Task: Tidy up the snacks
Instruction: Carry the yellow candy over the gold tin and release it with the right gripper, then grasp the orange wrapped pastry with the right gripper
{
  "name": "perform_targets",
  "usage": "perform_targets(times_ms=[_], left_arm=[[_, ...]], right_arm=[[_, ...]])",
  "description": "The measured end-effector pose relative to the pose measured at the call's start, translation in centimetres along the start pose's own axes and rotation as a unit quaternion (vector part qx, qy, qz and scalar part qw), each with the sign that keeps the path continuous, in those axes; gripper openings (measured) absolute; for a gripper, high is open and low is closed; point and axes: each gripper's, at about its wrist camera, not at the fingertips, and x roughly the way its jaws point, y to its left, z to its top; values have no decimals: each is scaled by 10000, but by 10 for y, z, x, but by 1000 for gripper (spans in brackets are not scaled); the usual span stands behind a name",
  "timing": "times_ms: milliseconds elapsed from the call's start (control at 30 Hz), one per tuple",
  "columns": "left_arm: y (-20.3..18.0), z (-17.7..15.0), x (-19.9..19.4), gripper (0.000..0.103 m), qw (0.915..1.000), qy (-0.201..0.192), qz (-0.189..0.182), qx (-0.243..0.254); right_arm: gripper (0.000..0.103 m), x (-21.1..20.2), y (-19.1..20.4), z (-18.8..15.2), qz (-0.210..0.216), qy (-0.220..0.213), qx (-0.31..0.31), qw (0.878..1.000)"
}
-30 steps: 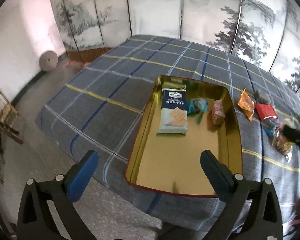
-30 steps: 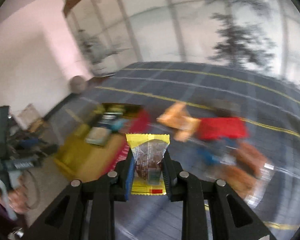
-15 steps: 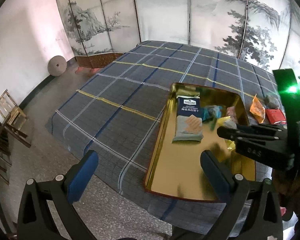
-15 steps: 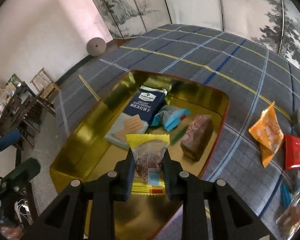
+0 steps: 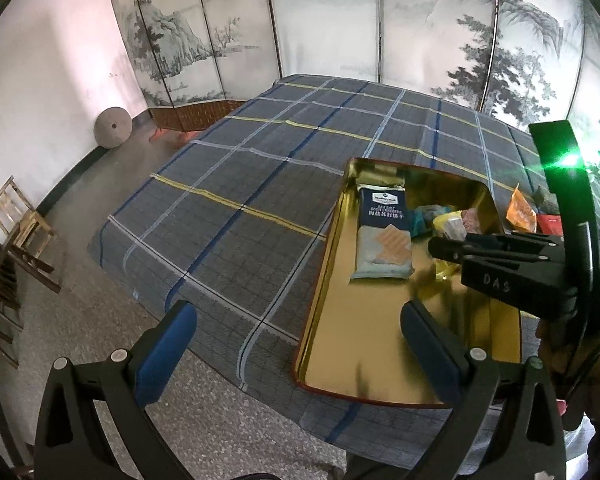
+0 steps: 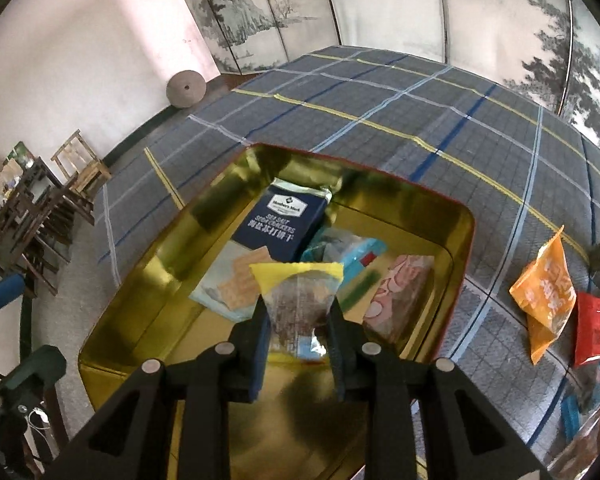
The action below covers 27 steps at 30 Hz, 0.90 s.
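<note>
- Judging risks first: right tongs (image 6: 298,322) pinch the packet (image 6: 300,304) by its crinkly lower body only; the yellow top edge stands free above the pads. A thin film wrapper may slip or twist before release.
- Packet hangs over the tin (image 6: 462,248), above its near half. Just beyond the tongs lie the cracker pack (image 6: 278,224), a teal packet (image 6: 350,250) and a pink packet (image 6: 400,296). A drop from height could land on these, or skid on the slick gold floor.
- Tin sits on a plaid surface (image 5: 236,208) close to its near edge; a push against the wall could shift it toward that edge.
- Left tongs (image 5: 296,344) hover low at the tin's near-left corner; the right tool crosses just to their right. A collision is possible if both move in.
- Right tongs: nearly closed, jaws gripping the packet from both sides; pads touch nothing else that I can see.
- Left tongs: spread wide, holding nothing; left finger (image 5: 166,354) over the surface, right finger (image 5: 430,348) over the tin. Contact with the tin: cannot tell.
- Remaining snacks, orange packet (image 6: 544,292) and red packet (image 6: 598,328), lie on the surface, well right of the right tongs, outside the tin.
</note>
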Motion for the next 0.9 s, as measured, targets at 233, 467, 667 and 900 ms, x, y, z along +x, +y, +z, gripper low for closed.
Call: perform_targets(times_ms=[233, 467, 667, 900], left_arm=[[-5, -1, 3, 101, 10000, 43, 3, 71], [-10, -2, 7, 101, 9999, 94, -7, 109], [-11, -3, 7, 101, 9999, 91, 12, 135], [-9, 0, 3, 101, 9999, -29, -57, 149]], right_arm=[[27, -5, -8, -2, 369, -204, 153, 9990], [35, -21, -22, -9, 936, -577, 327, 9934], [36, -30, -27, -7, 972, -695, 305, 9924], [47, -68, -68, -10, -252, -632, -482, 9965]])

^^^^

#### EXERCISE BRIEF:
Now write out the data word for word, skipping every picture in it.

#### OUTPUT:
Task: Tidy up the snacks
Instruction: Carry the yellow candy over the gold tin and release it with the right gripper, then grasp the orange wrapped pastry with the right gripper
{
  "name": "perform_targets",
  "usage": "perform_targets(times_ms=[_], left_arm=[[_, ...]], right_arm=[[_, ...]])",
  "description": "The measured end-effector pose relative to the pose measured at the call's start, translation in centimetres along the start pose's own axes and rotation as a unit quaternion (vector part qx, qy, qz and scalar part qw), each with the sign that keeps the path continuous, in those axes; gripper openings (measured) absolute; for a gripper, high is open and low is closed; point and axes: each gripper's, at about its wrist camera, not at the fingertips, and x roughly the way its jaws point, y to its left, z to its top; values have no decimals: each is scaled by 10000, but by 10 for y, z, x, but by 1000 for gripper (spans in brackets are not scaled); the usual span stands behind a name",
  "timing": "times_ms: milliseconds elapsed from the call's start (control at 30 Hz), one per tuple",
  "columns": "left_arm: y (-20.3..18.0), z (-17.7..15.0), x (-19.9..19.4), gripper (0.000..0.103 m), qw (0.915..1.000), qy (-0.201..0.192), qz (-0.189..0.182), qx (-0.243..0.254); right_arm: gripper (0.000..0.103 m), x (-21.1..20.2), y (-19.1..20.4), z (-18.8..15.2), qz (-0.210..0.216), qy (-0.220..0.213), qx (-0.31..0.31), qw (0.878..1.000)"
}
-30 steps: 
-30 steps: 
-15 steps: 
-15 steps: 
+0 steps: 
+0 steps: 
The action below covers 27 steps at 30 Hz, 0.90 s.
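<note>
- Judging risks first: right tongs (image 6: 298,322) pinch the packet (image 6: 300,304) by its crinkly lower body only; the yellow top edge stands free above the pads. A thin film wrapper may slip or twist before release.
- Packet hangs over the tin (image 6: 462,248), above its near half. Just beyond the tongs lie the cracker pack (image 6: 278,224), a teal packet (image 6: 350,250) and a pink packet (image 6: 400,296). A drop from height could land on these, or skid on the slick gold floor.
- Tin sits on a plaid surface (image 5: 236,208) close to its near edge; a push against the wall could shift it toward that edge.
- Left tongs (image 5: 296,344) hover low at the tin's near-left corner; the right tool crosses just to their right. A collision is possible if both move in.
- Right tongs: nearly closed, jaws gripping the packet from both sides; pads touch nothing else that I can see.
- Left tongs: spread wide, holding nothing; left finger (image 5: 166,354) over the surface, right finger (image 5: 430,348) over the tin. Contact with the tin: cannot tell.
- Remaining snacks, orange packet (image 6: 544,292) and red packet (image 6: 598,328), lie on the surface, well right of the right tongs, outside the tin.
</note>
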Motion for the next 0.9 s, as measured, targets at 233, 467, 667 and 900 ms, x, y, z along +x, +y, +z, gripper low for closed.
Call: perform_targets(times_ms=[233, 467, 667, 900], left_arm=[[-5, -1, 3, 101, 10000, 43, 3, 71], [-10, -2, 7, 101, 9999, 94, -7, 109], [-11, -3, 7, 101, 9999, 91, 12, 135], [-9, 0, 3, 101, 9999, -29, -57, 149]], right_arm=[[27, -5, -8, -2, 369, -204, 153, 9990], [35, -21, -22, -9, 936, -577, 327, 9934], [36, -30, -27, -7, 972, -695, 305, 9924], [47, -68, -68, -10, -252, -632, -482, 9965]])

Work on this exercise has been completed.